From the start, De Sica and Zavattini set the tone: people walking on a street, suddenly the alarms sound, running, bombs drop. Should be business as usual, but it's still staggering for the mind to grasp. In a way, Cesira and Rosetta are in the midst of a kind of apocalyptic atmosphere, and we as the audience, even as we know where history will lead the characters, get wrapped up in the maelstrom of violence (one moment that's important is when the mother and daughter walk along a quiet road, a man on a bicycle passes, and a plane swoops down, shooting, the women duck, but the man is killed - the women look startled for just a moment, but hide it and go on their way) and with some political discourse thrown in from time to time as well (these might be the only weak spots of the film, but still very good scenes with a quick pace and sharp attention to mixing real actors and "non" actors, a slightly elevated neo-realism). And there are memorable scenes before that last half hour- just seeing the Germans appear up in front of the Italians, menacing in an almost surreal two-dimensional fashion, verbally abusive, taking bread. Scenes precede this, like a couple of brutes who threaten Cesira with a gun. But this one strikes it hard: a state of mind in war cripples the mind.

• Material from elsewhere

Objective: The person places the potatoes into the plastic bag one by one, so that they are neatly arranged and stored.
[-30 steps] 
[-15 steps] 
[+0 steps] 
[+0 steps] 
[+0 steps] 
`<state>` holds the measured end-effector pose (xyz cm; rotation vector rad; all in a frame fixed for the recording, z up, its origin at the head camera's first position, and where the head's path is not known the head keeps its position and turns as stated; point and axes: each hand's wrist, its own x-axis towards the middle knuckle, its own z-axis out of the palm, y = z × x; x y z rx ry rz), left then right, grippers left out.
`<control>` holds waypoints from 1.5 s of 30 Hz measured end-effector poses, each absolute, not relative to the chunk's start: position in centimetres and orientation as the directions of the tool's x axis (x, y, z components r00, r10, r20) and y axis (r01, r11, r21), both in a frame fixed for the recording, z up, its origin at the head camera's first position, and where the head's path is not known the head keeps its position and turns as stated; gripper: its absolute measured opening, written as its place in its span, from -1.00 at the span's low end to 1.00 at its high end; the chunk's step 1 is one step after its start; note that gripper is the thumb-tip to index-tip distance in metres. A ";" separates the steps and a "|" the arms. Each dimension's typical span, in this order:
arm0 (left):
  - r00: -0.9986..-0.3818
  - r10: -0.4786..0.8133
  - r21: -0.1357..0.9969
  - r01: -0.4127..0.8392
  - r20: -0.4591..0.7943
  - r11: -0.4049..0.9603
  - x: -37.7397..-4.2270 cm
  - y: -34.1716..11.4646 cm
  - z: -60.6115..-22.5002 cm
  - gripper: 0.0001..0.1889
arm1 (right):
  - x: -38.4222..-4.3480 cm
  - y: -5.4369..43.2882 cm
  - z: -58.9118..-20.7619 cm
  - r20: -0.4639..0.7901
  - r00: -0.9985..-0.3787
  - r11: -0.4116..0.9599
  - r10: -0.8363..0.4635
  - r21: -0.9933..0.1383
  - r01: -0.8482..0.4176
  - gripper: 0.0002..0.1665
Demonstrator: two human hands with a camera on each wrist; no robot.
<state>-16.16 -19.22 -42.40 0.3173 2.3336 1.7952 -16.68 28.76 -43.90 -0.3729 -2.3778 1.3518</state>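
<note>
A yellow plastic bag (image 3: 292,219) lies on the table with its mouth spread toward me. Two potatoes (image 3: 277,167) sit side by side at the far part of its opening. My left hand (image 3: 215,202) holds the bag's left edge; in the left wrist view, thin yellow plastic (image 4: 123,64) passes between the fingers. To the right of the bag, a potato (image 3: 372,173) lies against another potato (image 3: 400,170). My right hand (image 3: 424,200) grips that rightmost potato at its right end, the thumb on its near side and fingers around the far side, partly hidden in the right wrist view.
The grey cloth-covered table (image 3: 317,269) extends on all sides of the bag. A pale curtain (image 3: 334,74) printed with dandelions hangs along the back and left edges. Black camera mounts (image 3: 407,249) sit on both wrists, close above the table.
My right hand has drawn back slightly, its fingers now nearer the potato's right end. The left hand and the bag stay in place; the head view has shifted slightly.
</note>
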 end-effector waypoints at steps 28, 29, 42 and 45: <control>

Finally, they come to the abandoned church, and the infamous scene occurs (filmed with a very effective zoom lens on Rosetta's eyes at a crucial moment, a kind of approximate exclamation point). It's a very careful study in the disintegration of the human spirit at this point, and more than once, De Sica and his writer, as in times before, pull sincerely and harshly at the heart strings. This time, however, is like seeing a Lifetime TV movie as done by the most sincere dramatist, ready to gage the emotions just by presenting the devastation straight on, and enhancing a theme: the futility of escape in this environment. Rosetta can't stand that her mother didn't protect her more, she's almost shell-shocked, and after a tense scene riding back with an opera singing trucker (a small, great scene), she awakes at night to see she's run off with the trucker from before. She comes back, Cesira is furious, but not simply for that. A much greater tragedy has occurred, and it all comes crashing down. Even the most hardened and cynical moviegoer will be hard-pressed to hold back from crying as Loren brushes back her daughter's hair in the church, or tries to look away in the truck. And that final shot, however in sentiment as the final shots of Umberto D and Bicycle Thief, drive it on home like a dagger.

One of the best films of 1960; a touching masterpiece in Italian cinema from one of the masters (if that's over-praising it much forgive me).